= Liz Tucker =

British documentary producer and director

Liz Tucker is a British documentary producer and director. She joined the BBC in the early nineties, working initially as a radio producer before moving into television. She started her career on screen working on the show Tomorrow's World, where she told the story of Trevor Baylis, inventor of the Clockwork Radio. Following the publicity surrounding the film, Trevor shortly afterwards signed a deal resulting in the worldwide launch of his radio. While at the BBC, Tucker also worked on a range of documentary programmes/series including QED, Horizon and Life Before Birth. After leaving the BBC and working as a freelance director, she launched her own production company, Verve Productions, in 2007.

== Awards ==

Verve Productions' TV documentary Filming My Father: In Life and Death has won six awards and nominations, including a gold medal at the New York Film Festival World's Best TV and Films; Winner of the Broadcaster of the Year awards at the MJA Awards; Highly Commended at the AIB Awards; shortlisted at the Monte Carlo TV Festival; shortlisted at the Broadcast Awards and at the Televisual BullDog Awards.

This documentary followed one family in crisis over four years as they struggled to come to terms with the father Steve Isaac's terminal illness - motor neurone disease (known as ALS in North America).

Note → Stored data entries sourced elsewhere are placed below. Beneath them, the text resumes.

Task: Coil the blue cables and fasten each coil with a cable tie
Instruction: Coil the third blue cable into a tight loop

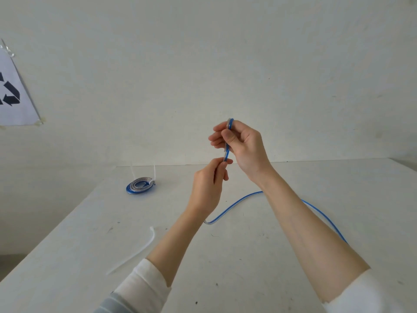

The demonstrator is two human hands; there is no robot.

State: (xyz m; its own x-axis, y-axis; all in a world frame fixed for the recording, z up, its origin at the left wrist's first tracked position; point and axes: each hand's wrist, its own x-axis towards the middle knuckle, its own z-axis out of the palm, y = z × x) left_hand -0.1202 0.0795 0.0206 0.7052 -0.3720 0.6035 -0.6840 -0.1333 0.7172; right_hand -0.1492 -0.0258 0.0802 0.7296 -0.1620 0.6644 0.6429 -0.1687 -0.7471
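Note:
A small coil of blue cable (227, 152) is held on edge above the white table (248, 256). My right hand (242, 145) pinches its upper part, and my left hand (208, 188) pinches its lower edge. The rest of this blue cable (234, 203) trails over the table under my right forearm and reappears on the right. A finished blue coil (140, 185), bound with a white cable tie whose tails stick up, lies at the table's far left. A loose white cable tie (137, 249) lies near my left forearm.
A white wall stands just behind the table's far edge. A paper sheet with a recycling sign (13, 93) is taped to the wall at the left. The table's left edge runs diagonally toward the lower left.

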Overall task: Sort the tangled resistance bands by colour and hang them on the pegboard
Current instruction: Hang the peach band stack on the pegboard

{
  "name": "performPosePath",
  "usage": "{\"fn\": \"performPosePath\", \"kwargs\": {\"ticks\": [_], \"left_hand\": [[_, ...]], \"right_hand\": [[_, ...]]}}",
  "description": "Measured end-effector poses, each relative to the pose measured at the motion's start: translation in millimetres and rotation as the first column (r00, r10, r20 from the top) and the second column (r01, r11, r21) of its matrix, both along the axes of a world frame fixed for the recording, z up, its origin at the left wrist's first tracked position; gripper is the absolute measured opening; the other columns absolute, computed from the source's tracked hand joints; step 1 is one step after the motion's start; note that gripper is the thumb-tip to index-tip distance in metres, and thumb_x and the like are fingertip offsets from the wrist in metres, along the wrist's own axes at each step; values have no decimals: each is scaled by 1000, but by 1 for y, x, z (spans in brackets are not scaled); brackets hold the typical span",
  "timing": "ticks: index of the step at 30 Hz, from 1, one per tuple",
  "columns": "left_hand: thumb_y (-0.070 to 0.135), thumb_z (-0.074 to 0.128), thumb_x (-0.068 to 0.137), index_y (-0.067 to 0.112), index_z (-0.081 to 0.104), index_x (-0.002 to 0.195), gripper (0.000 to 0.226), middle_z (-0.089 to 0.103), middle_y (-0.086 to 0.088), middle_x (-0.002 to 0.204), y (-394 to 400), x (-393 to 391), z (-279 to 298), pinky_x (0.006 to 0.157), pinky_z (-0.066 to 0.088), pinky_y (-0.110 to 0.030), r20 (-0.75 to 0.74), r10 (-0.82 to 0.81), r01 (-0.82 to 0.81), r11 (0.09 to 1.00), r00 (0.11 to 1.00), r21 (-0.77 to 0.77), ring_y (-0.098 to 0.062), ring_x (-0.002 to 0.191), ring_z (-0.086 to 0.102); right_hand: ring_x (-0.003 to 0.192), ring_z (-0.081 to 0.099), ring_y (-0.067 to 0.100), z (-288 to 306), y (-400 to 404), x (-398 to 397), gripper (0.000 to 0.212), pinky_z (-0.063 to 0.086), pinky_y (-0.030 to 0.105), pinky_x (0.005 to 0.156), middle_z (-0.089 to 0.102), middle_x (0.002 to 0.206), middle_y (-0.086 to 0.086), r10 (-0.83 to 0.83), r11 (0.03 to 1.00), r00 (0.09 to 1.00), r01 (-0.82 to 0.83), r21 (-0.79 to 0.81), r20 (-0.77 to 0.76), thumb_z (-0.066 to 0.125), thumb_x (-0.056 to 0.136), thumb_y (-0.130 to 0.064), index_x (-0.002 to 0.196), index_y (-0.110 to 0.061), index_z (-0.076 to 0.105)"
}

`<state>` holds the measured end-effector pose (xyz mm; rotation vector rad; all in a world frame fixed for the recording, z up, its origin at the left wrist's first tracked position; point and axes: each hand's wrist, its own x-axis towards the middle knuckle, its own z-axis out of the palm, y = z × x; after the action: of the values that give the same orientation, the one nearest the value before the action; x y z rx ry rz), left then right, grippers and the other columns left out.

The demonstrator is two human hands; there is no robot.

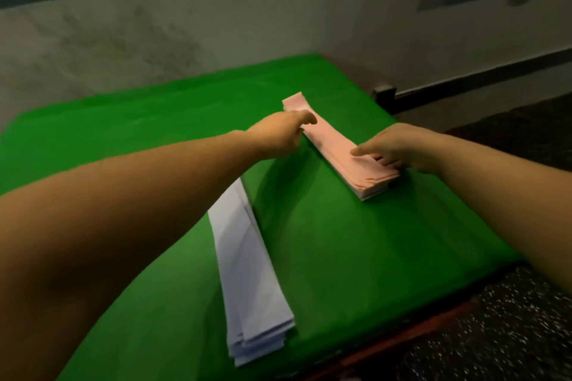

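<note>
1. On the left we see our sorting largely done: a neat stack of pale lilac bands (252,281) lies flat along the green table cover (356,250), nearest us, with no tangle left in it.
2. Further right and farther from us lies a second flat stack, the pink bands (334,145), well apart from the lilac one. So we judge the colour sort finished or close to it.
3. No pegboard shows in our view, and nothing is hung, so the hanging appears to be wholly ahead of us.
4. Our left hand (278,136) reaches across, arm nearly straight, fingers curled and pinching the near long edge of the pink stack around its middle.
5. Our right hand (390,148) lies over the stack's right end, fingers loosely spread and pressing down on top; whether they grip underneath we cannot tell.
6. We read this as squaring or gathering the pink stack.
</note>
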<state>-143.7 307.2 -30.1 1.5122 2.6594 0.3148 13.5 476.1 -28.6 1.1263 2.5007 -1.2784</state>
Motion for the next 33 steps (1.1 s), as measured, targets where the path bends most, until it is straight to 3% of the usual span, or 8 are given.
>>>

Tucker's other films include programmes made for the BBC, Channel 5, Channel 4, WGBH, Discovery and TLC, which have been broadcast in over 100 countries.

Some of Tucker's best known films include: Archimedes’ Secret, which won the Glaxo/ABSW Science Writer's Award for best science documentary; God on the Brain shortlisted again for the Glaxo Wellcome ABSW Science Writers' Awards;
Sudden Death, which won the RTS award for best documentary series; Blood of the Vikings series in which she made two of the programmes was nominated for a RTS award, her first film in the series won the Palmares Award 2004. It also won a Certificate of Merit at the San Francisco Film Festival.